Nel caso in esame, l’avvocato era stato sottoposto ad un procedimento disciplinare dinanzi al Consiglio Distrettuale di Disciplina di Milano, per avere, per quanto qui rileva, violato gli artt. 26 comma III, 53 comma I, 63 comma II CDF perché, quale difensore di fiducia del proprio cliente, nell’ambito di un procedimento penale, non era comparso a diverse udienze, nonostante avesse ricevuto rituale notifica delle udienze in questione, né aveva provveduto a farsi sostituire, né in ogni caso aveva comunicato formalmente di aver rinunciato al mandato.

All’esito del dibattimento il Consiglio di Disciplina aveva applicava a carico del difensore la sanzione della sospensione per sei mesi dall’esercizio della professione.

Avverso tale decisione l’avvocato incolpata aveva proposto ricorso dinanzi al Consiglio Nazionale Forense (CNF).

Responsabilità avvocato che non partecipa alle udienze

Il Consiglio Nazionale Forense, con sentenza n. 52-2024, ha rigettato il ricorso proposto.

Il CNF ha anzitutto evidenziato gli argomenti proposti a difesa dall’avvocato, ovvero che dalla sua assenza in udienza non sarebbero derivati pregiudizi ai suoi assistiti, i quali “anzi avrebbero confermato la loro fiducia all’incolpata, e nell’assenza di dolo o negligenza da parte della stessa”.

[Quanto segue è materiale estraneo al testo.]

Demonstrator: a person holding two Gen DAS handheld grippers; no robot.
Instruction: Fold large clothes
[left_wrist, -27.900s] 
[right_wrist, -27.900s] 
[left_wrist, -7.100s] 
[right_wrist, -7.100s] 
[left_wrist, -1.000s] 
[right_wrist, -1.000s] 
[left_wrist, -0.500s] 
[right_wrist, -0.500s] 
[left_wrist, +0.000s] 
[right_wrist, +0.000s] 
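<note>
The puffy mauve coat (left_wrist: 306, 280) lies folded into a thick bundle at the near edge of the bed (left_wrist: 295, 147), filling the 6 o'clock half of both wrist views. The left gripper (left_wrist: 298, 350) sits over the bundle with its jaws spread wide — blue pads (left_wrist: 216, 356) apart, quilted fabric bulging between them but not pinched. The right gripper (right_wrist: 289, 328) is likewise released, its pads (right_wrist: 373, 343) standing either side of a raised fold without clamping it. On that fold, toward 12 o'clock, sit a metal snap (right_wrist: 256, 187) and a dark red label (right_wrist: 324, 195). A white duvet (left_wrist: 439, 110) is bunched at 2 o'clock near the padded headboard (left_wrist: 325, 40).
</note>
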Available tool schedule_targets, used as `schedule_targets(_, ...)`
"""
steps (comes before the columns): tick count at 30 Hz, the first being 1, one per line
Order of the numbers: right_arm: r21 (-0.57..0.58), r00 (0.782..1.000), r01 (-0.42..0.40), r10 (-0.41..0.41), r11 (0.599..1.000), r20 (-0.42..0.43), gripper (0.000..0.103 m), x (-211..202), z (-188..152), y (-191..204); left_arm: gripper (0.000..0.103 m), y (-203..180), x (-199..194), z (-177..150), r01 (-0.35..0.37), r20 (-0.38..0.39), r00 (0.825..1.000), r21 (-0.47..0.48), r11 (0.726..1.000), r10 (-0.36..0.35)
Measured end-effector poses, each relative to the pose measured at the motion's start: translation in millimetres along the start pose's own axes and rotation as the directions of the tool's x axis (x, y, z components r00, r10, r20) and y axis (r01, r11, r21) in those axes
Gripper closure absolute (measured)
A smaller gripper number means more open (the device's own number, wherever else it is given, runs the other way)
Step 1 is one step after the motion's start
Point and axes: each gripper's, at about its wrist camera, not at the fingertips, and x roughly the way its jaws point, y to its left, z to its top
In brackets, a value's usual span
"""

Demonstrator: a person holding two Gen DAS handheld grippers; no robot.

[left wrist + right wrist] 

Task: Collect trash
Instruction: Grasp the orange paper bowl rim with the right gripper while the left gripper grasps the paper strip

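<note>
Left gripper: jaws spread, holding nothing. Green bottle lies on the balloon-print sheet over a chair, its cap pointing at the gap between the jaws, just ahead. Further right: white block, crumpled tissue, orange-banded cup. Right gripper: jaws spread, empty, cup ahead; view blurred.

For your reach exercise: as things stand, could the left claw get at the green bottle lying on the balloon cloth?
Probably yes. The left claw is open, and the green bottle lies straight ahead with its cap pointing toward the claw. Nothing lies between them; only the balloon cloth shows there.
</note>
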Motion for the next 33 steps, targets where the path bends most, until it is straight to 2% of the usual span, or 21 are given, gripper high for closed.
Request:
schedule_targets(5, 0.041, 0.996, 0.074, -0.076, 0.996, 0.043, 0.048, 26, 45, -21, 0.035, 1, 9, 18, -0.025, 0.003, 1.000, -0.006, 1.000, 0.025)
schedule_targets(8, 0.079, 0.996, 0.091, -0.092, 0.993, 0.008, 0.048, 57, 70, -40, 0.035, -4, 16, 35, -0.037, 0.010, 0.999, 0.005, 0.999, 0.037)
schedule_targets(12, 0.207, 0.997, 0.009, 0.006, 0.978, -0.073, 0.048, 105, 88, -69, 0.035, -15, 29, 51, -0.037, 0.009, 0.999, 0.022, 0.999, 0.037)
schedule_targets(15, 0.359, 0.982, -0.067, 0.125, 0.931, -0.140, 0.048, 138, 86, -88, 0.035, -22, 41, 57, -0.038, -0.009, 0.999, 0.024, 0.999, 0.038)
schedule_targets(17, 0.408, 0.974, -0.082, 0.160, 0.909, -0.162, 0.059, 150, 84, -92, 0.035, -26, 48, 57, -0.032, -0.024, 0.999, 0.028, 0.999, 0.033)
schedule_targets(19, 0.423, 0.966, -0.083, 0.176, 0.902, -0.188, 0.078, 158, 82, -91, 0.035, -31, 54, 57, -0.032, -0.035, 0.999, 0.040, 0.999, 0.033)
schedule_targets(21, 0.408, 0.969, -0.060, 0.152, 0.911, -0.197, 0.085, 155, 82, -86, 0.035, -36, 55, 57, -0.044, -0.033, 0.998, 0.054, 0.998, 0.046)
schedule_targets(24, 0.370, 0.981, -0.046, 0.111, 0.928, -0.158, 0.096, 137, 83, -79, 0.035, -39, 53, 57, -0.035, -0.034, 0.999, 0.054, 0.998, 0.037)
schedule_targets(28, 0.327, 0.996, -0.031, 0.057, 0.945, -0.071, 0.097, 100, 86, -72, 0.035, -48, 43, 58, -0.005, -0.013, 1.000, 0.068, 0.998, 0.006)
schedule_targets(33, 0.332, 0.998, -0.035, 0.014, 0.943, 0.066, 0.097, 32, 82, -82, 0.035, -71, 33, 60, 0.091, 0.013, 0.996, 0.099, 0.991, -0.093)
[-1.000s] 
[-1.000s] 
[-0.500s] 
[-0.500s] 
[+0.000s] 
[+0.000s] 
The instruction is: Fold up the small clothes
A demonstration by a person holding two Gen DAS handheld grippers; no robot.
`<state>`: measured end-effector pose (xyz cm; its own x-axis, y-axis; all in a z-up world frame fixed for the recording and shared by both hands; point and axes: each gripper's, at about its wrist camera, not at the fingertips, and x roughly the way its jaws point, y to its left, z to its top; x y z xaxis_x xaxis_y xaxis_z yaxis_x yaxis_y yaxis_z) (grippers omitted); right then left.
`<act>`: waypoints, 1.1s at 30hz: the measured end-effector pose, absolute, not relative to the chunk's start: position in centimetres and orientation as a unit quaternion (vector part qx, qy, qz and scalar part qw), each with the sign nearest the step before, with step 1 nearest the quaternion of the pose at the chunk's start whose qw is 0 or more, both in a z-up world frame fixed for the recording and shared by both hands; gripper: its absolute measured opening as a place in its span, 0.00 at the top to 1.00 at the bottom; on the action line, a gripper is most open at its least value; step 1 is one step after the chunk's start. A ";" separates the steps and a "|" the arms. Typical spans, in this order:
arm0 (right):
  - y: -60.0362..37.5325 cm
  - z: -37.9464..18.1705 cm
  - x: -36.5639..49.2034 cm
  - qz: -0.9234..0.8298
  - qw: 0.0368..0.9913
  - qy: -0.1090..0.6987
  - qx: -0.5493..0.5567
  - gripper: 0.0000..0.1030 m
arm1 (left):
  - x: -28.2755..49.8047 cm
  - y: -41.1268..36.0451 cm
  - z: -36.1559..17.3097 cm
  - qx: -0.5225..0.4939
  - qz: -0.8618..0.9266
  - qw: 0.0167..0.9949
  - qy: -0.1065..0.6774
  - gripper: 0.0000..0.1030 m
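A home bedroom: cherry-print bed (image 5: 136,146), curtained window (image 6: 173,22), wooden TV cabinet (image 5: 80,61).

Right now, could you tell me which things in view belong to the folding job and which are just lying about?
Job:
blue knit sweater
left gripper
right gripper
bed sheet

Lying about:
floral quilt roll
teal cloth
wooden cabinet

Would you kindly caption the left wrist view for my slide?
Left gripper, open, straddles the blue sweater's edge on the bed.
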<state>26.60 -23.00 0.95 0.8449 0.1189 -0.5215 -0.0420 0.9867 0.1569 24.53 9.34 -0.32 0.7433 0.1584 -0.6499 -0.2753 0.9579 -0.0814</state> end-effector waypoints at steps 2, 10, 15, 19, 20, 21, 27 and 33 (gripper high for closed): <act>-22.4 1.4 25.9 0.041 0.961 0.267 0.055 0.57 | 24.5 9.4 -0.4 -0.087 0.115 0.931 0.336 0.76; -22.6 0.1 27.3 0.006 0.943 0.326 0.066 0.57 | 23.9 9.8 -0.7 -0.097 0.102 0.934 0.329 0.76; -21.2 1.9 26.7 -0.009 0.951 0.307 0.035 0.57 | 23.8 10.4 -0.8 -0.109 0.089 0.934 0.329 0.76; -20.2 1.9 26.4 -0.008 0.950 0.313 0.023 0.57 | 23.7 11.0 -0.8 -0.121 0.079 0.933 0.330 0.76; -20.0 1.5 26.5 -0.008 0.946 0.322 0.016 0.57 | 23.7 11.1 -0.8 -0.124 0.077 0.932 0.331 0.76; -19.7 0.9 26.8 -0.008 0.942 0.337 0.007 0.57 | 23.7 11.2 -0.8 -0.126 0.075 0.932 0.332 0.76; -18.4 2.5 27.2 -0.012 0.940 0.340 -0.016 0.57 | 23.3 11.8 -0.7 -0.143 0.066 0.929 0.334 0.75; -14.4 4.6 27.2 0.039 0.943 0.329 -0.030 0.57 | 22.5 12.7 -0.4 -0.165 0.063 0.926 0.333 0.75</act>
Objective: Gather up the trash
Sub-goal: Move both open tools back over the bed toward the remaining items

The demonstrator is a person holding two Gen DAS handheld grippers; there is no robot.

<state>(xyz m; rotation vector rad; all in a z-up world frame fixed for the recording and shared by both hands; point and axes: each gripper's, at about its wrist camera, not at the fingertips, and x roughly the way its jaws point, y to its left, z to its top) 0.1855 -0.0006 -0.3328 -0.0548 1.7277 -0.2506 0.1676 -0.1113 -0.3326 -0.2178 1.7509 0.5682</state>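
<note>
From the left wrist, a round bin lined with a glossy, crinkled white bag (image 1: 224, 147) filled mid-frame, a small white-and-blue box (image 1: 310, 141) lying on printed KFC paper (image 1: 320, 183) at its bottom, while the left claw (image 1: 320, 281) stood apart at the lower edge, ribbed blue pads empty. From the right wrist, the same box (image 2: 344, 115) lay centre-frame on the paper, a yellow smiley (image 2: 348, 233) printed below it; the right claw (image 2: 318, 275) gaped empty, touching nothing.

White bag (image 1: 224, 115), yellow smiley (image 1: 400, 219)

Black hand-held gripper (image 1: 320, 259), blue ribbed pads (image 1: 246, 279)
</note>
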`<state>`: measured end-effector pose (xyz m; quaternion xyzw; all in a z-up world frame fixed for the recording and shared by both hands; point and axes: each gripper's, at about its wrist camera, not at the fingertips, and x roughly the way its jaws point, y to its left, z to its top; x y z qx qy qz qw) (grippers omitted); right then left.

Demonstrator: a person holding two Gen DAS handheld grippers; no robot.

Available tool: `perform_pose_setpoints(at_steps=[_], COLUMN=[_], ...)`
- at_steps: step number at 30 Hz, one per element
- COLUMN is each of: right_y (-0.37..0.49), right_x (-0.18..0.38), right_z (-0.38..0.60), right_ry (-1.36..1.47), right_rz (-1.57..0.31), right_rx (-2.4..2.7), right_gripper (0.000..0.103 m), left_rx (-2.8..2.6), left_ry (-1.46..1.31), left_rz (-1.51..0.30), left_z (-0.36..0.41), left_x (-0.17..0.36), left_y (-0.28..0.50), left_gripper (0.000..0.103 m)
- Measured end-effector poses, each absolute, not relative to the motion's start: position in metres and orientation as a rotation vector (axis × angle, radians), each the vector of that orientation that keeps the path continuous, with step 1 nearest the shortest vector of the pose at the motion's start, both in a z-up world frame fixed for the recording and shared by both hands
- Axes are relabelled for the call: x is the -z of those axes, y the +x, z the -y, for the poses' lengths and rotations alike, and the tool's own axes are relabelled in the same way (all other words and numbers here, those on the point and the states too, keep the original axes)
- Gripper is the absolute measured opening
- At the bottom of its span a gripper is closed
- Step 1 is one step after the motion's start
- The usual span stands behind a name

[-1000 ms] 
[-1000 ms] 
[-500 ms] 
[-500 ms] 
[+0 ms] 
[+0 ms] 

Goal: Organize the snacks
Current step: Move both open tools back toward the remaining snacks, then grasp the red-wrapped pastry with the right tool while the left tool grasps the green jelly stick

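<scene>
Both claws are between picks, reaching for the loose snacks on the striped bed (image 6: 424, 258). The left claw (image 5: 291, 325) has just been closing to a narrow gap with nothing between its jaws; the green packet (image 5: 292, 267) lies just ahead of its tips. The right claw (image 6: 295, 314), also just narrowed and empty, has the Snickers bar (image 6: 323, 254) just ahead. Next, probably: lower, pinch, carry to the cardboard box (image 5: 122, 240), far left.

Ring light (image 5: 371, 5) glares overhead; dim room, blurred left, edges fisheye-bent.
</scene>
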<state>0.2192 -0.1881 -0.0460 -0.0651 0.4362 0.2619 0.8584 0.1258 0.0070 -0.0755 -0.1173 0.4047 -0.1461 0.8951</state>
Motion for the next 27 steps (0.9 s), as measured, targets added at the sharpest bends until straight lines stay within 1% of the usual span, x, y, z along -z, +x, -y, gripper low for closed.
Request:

Sul punto il Consiglio ha ricordato il consolidato orientamento dello stesso secondo cui “in difetto di una strategia difensiva concordata con il cliente, con relativo onere a carico di chi intenda addurla, pone in essere un comportamento deontologicamente rilevante ex art. 26 c.d.f. (…) il difensore di fiducia o d’ufficio che non partecipi all’udienza, a nulla rilevando, peraltro, l’eventuale assenza di concrete conseguenze negative per il proprio assistito giacché ciò non varrebbe a privare di disvalore il comportamento negligente del professionista”. Rispetto a tale elemento il Consiglio ha osservato che, nel caso in esame, l’avvocato non ha nemmeno provato a dimostrare che la sua assenza fosse parte di una “strategia difensiva concordata con i clienti”.

Dolo o negligenza

Passando all’eccepita assenza, da parte del difensore, di “dolo o negligenza” in relazione alla mancata partecipazione alle udienze, il CNF ha fatto riferimento all’interpretazione offerta dalla giurisprudenza di legittimità del Consiglio secondo cui “per integrare un illecito disciplinare sotto il profilo soggettivo, è sufficiente la cd. suitas ovvero la volontà consapevole dell’atto che si compie, non risultando necessaria, ai fini dell’imputabilità dell’infrazione disciplinare, la consapevolezza dell’illegittimità della condotta (dolo o colpa) ed essendo sufficiente la volontarietà dell’azione che ha dato luogo al compimento di un atto deontologicamente scorretto”.

Anche la difesa formulata dall’avvocato che aveva giustificato la propria assenza alle udienze a causa dello stato di salute della madre, non è stata ritenuta valida dal CNF per motivi sia formali che sostanziali.